• _Problem statement_
The answer must be every line from the entries below that contains "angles".

• _Listed records_
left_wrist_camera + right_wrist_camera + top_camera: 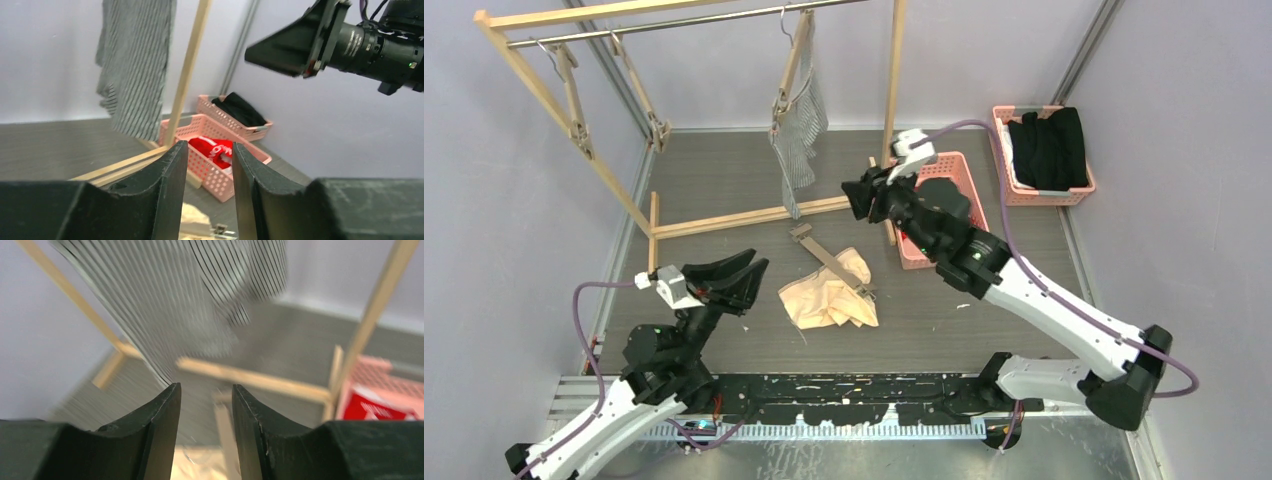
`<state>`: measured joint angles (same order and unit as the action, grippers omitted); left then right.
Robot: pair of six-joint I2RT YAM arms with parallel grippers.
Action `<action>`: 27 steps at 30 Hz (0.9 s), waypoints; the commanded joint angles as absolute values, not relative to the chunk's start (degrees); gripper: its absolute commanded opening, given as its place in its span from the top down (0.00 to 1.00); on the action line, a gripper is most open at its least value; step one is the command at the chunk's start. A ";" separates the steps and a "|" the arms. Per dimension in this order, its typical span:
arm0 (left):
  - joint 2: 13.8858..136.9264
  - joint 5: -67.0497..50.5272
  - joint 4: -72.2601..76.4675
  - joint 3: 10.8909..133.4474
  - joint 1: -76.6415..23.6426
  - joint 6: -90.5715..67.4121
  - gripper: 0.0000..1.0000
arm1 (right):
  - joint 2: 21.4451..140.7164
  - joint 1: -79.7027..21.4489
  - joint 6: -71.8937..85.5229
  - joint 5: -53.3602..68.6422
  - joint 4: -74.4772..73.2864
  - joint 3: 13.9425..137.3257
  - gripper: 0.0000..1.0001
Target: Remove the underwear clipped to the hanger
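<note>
Hovering raised, right tool (pixel 859 195) near hanging pinstriped shorts (pixel 802 125).

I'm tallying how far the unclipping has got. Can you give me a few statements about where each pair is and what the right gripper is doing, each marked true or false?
1. The pinstriped shorts hang from a hanger on the rack. True.
2. The cream shorts sit in a pink basket. False: they lie on the table, with a loose hanger across them.
3. The red shorts lie in the nearer pink basket. True.
4. The right gripper is shut on the pinstriped shorts. False: it is open and empty, short of the fabric.
5. The black garment hangs on the rack. False: it lies in the far basket.
</note>
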<state>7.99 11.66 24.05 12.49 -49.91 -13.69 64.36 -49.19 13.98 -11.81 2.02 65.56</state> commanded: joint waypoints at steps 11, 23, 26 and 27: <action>16.74 19.25 4.62 19.06 -50.19 -12.15 0.64 | 85.83 -58.37 7.30 -31.88 -23.69 62.57 0.47; 18.60 18.74 4.80 16.22 -50.34 -13.48 0.68 | 96.54 -52.81 2.66 -16.33 -16.38 72.89 0.46; 18.37 18.71 5.32 15.17 -50.87 -13.70 0.68 | 100.64 -51.12 1.22 -11.05 -16.52 77.58 0.46; 18.44 18.87 5.42 15.00 -50.95 -13.71 0.68 | 101.99 -50.24 0.77 -9.04 -16.52 79.02 0.46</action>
<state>18.87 17.85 3.62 15.77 -50.26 -12.99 98.63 -52.34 3.68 -17.80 -19.22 72.62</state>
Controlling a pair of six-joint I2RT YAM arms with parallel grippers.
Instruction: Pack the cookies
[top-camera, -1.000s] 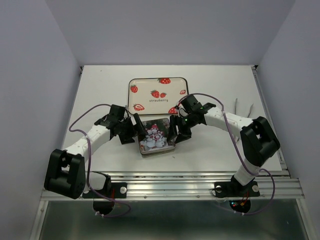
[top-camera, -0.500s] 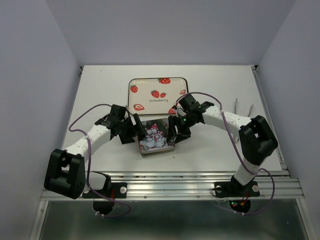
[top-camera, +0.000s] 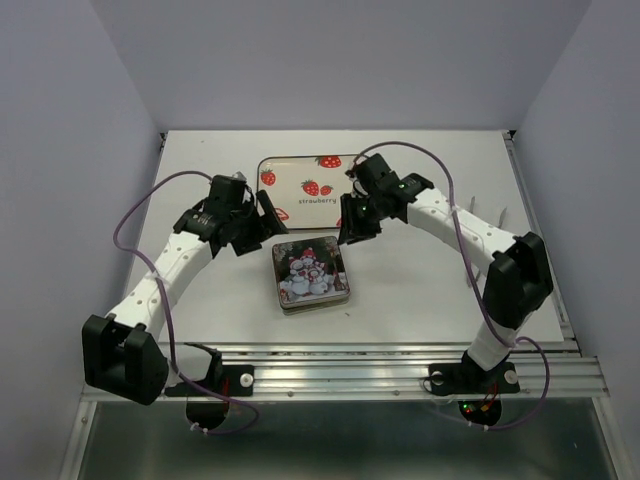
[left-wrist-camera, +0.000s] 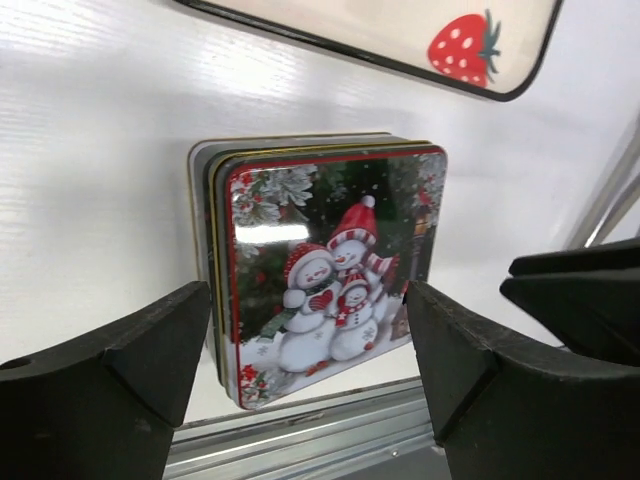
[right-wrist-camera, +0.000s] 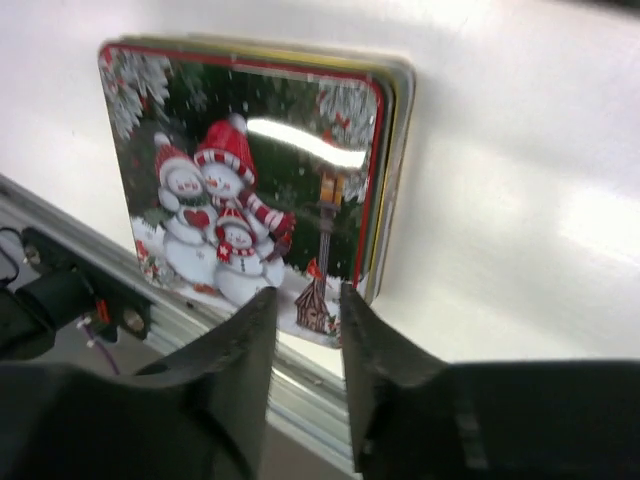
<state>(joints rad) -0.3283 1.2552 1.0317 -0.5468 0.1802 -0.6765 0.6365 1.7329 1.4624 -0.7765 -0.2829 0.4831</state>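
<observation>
Your left hand (left-wrist-camera: 308, 330) stands wide and empty and your right hand (right-wrist-camera: 307, 320) narrow and empty, both near the lidded snowman tin (top-camera: 311, 275) on the table (top-camera: 420, 290), so packing seems done, yet no cookies show: probably inside, the strawberry tray (top-camera: 300, 158) partly covered.

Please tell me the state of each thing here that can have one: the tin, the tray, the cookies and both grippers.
Tin: lid on, lying flat.
Tray: lying flat, partly hidden by the right arm.
Cookies: none in view.
Left gripper: open wide, empty, clear of the tin.
Right gripper: only a narrow gap between the jaws, empty, clear of the tin.
</observation>
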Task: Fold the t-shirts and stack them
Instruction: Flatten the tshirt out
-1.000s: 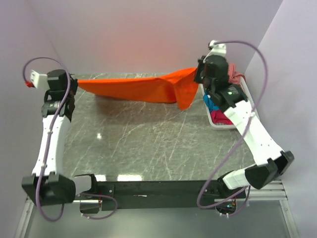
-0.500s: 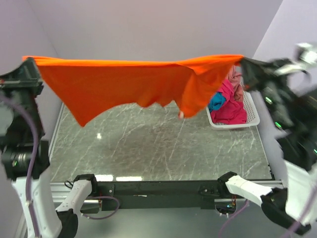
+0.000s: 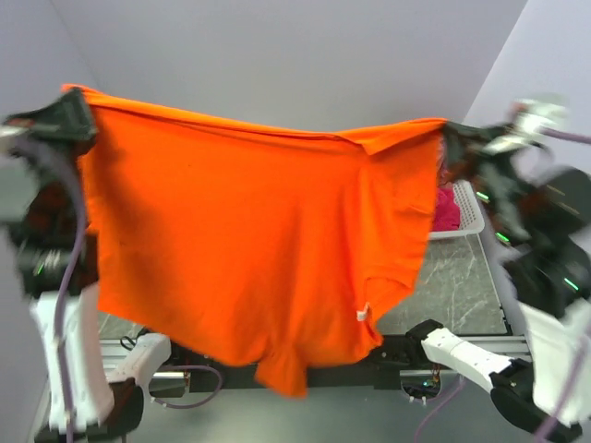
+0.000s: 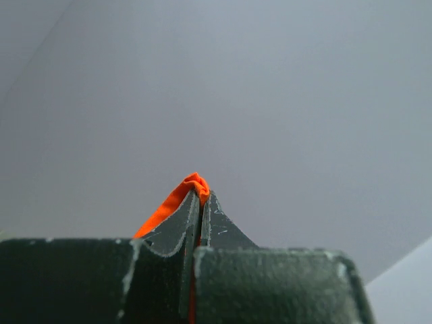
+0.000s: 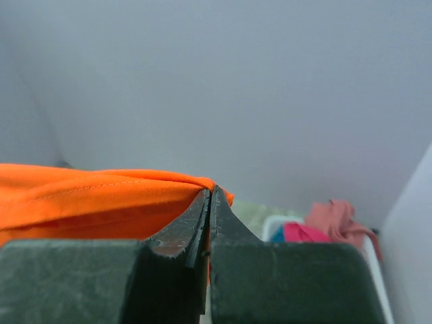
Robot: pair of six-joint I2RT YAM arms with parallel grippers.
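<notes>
Top external view: the orange t-shirt (image 3: 240,231) is held spread high above the table (image 3: 452,286). One upper corner is clamped in the left gripper (image 4: 200,200), the other in the right gripper (image 5: 210,194) (both jaws pressed together on cloth). The magenta t-shirt (image 5: 300,233) and pink t-shirt (image 5: 337,216) are bunched in the white basket (image 3: 466,217).

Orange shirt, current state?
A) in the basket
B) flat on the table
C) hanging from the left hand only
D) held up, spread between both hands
D: the orange shirt hangs spread in the air, one top corner pinched in the left hand and the other in the right hand.
</notes>
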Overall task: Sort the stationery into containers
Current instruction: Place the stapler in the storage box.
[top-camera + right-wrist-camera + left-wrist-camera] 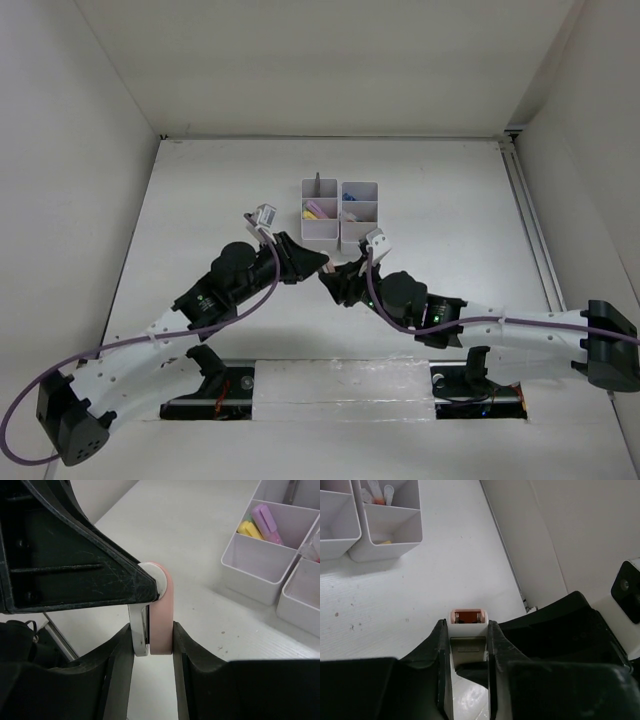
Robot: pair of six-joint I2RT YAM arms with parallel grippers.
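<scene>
In front of the white organisers [320, 233], the white-pink stapler [161, 605] is held from opposite ends. Left gripper [467, 627] and right gripper [152, 630] both clamp it.

The worktop [220, 200] is a plain white board, boxed in on three sides by matte off-white panels: a back wall [330, 60] at the far end, a left wall [60, 200] and a right wall [590, 180] rising from its side edges. A thin pale rail [530, 230] runs along the foot of the right wall. Up close the surface has a fine ribbed grain and a few small dark specks [352, 626]. At the near edge a glossy strip [340, 385] catches the light. The lighting is soft and even, and the shadows are faint.
</scene>
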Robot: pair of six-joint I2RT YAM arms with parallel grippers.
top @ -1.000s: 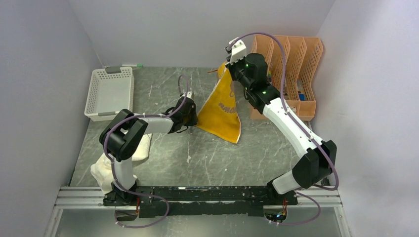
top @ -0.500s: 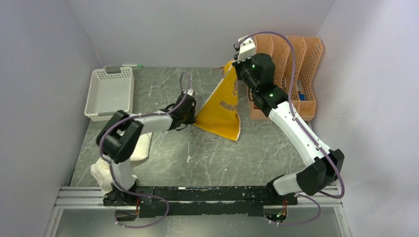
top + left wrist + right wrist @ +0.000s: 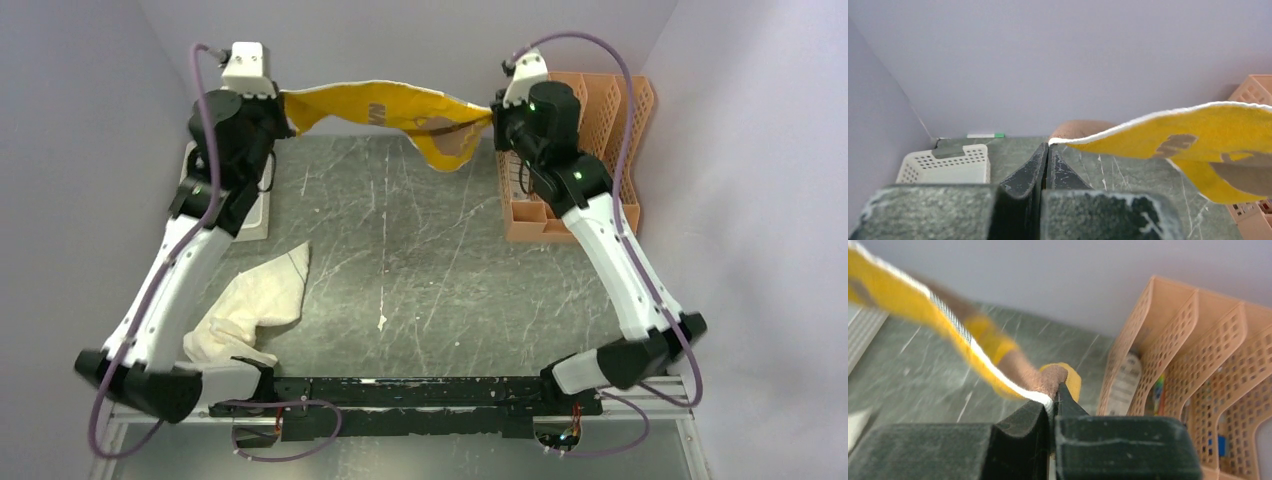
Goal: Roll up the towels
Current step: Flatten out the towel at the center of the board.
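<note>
Yellow towel (image 3: 375, 105): held in the air at 12 o'clock over the far edge of the desk (image 3: 430, 280). It is strung between the two arms, sagging in the middle, with a brown-patched flap hanging near the right end.
Left end effector (image 3: 1047, 150): closed on a pale-edged corner of the yellow towel. Only the very tip of the cloth is seen pinched in the left wrist view.
Right end effector (image 3: 1052, 401): closed on the opposite corner, where the cloth is bunched and folded over.
White towel (image 3: 255, 305): lying crumpled on the desk at 8 o'clock, gripped by neither arm and not yet rolled.
Slip risk: the thin left-hand pinch could be lost if the arms are drawn further apart, and that corner would drop.
Snag risk: the orange rack (image 3: 600, 110) stands at 2 o'clock, just beside the right end effector, and the hanging flap could be caught on its dividers.
Crease risk: if the cloth is lowered while sagging and folded, wrinkles would be laid in and a crooked roll could be expected.
Drag risk: the white towel lies near the left arm's lower link and could be swept aside by a low return.
</note>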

• _Reply_
`<state>`: measured joint angles (same order and unit as the action, grippers omitted); left then right.
Action `<action>`: 27 steps at 30 Hz (0.9 s), waypoints; the commanded joint angles as absolute values, not relative to the chunk's start (degrees); gripper: its absolute commanded opening, given as its place in its span from the top down (0.00 to 1.00); on the action line, a gripper is most open at its least value; step one is the command at the chunk's start. A ";" separates the steps and a "|" the arms. Per dimension in this order, its typical span:

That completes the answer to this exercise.